Removing duplicate records from a table is a common task in database management. One efficient and readable way to achieve this is by using Common Table Expressions (CTEs) in T-SQL. This article demonstrates how to use a CTE to identify and delete duplicate rows from a table.
Step 1: Create the Table
First, let’s create a table called Employee and populate it with some data, including duplicate rows:
CREATE TABLE Employee (name NVARCHAR(100), age INT, salary INT);
INSERT INTO Employee
VALUES
('Mark', 42, 120000),
('Susan', 29, 125000),
('Mark', 42, 120000);
At this point, if you query the table using:
SELECT * FROM Employee;
You’ll see that the table contains duplicate rows:
| name | age | salary |
|---|---|---|
| Mark | 42 | 120000 |
| Susan | 29 | 125000 |
| Mark | 42 | 120000 |
Step 2: Use a CTE to Identify Duplicate Rows
We can use a CTE to assign a unique row number to each record. By partitioning the data based on name, age, and salary, and ordering by the same columns, we can easily identify duplicates. Here’s the query:
WITH CTE_Employee(name, age, salary, rownumber) AS (
SELECT
name,
age,
salary,
ROW_NUMBER() OVER (
PARTITION BY name, age, salary
ORDER BY name, age, salary
) AS rownumber
FROM Employee
)
In this CTE:
- PARTITION BY groups rows with the same name, age, and salary.

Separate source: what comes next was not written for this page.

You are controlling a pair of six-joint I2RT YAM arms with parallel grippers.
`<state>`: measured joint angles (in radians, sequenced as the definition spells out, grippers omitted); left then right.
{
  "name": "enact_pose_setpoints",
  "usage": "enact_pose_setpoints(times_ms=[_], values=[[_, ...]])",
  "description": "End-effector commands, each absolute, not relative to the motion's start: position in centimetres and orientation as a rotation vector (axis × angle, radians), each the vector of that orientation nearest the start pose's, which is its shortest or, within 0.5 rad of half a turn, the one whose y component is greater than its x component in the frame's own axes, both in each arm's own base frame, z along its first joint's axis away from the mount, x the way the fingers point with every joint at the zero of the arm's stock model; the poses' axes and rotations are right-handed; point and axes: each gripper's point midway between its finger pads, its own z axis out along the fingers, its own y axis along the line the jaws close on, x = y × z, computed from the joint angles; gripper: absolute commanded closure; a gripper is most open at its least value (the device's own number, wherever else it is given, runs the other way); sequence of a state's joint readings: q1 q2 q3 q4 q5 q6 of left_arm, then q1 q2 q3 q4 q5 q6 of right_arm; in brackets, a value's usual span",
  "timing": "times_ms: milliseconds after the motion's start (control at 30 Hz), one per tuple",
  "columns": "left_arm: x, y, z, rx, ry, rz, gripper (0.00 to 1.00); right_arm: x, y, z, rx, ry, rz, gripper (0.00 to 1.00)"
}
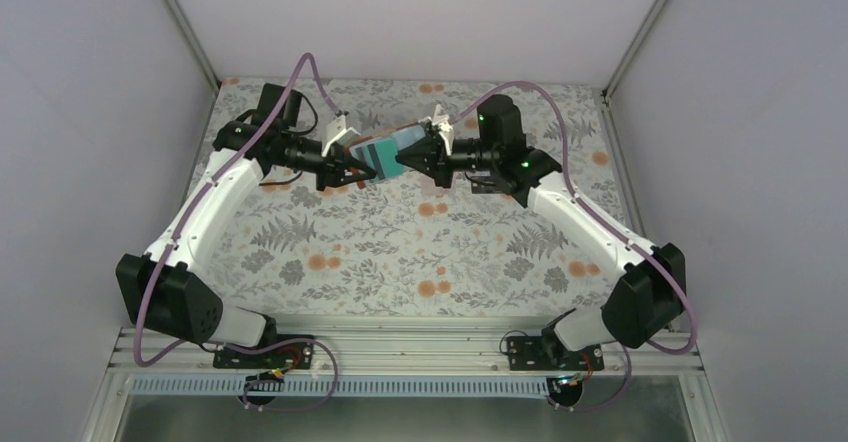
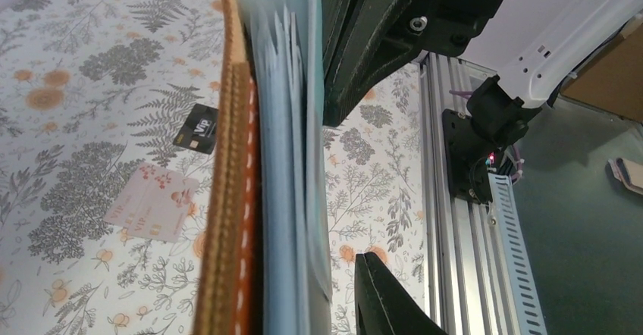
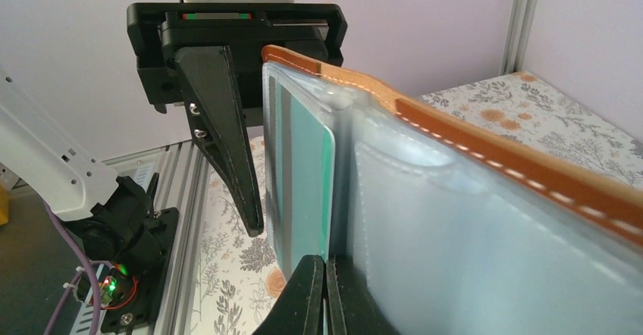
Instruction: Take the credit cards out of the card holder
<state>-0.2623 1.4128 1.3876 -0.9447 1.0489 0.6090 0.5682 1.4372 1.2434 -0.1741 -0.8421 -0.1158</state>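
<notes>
Both arms meet above the back of the table, with the card holder [image 1: 405, 130] in the air between them, rust-brown outside [image 3: 485, 149] and pale blue-grey inside [image 3: 455, 259]. A teal credit card [image 3: 303, 183] sits in it. My right gripper [image 3: 326, 289] is shut on that card's lower edge, at the holder's fold. My left gripper [image 1: 363, 168] straddles the holder's other end. Its one visible finger [image 2: 379, 297] stands a little apart from the blue lining [image 2: 288, 161], and the other finger is hidden behind the leather. A black card [image 2: 199, 135] and a pale pink card [image 2: 152, 206] lie flat on the table below.
A floral cloth [image 1: 420, 252] covers the table. Pale walls close in the left, back and right sides. An aluminium rail [image 1: 400, 347] with both arm bases runs along the near edge.
</notes>
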Motion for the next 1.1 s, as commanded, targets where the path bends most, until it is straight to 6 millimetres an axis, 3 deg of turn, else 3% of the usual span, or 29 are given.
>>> enact_pose_setpoints(times_ms=[0,267,467,867,1067], values=[[25.5,-22.9,30.9,1.298,1.72,-1.141,0.79,28.4,31.8,32.8,-1.157,1.566,1.047,0.96],[25.5,-22.8,30.8,1.294,1.725,-1.132,0.97,28.5,31.5,32.8,-1.154,1.581,1.031,0.96],[25.7,-22.8,30.5,1.287,1.736,-1.131,0.97,28.9,30.0,33.0,-1.115,1.595,0.998,0.96],[25.6,-22.7,30.4,1.289,1.737,-1.124,0.97,29.4,28.9,32.5,-1.097,1.635,0.962,0.96],[25.6,-22.8,30.3,1.286,1.743,-1.128,0.88,29.4,28.9,32.4,-1.097,1.649,0.968,0.96]])
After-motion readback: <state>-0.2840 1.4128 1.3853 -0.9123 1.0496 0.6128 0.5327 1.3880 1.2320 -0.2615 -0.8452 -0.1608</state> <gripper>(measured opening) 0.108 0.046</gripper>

- ROW_NUMBER() assigns a unique number to each row within a partition.
For duplicate records, all rows except the first one will have a rownumber greater than 1.
Step 3: Delete Duplicate Rows
Once the duplicates are identified, we can delete them by keeping only rows where rownumber is equal to 1:
DELETE FROM CTE_Employee WHERE rownumber <> 1;
This query removes all duplicate rows while retaining one instance of each unique record.
Step 4: Verify the Results
After running the deletion query, you can verify that the duplicates have been removed by querying the table again:
SELECT * FROM Employee;
You should now see only unique records in the Employee table.
Using CTEs to manage duplicate records in T-SQL is both powerful and readable. The ROW_NUMBER() function, combined with PARTITION BY, makes it easy to identify and handle duplicate rows efficiently. Try applying this approach to your datasets to simplify data cleansing tasks.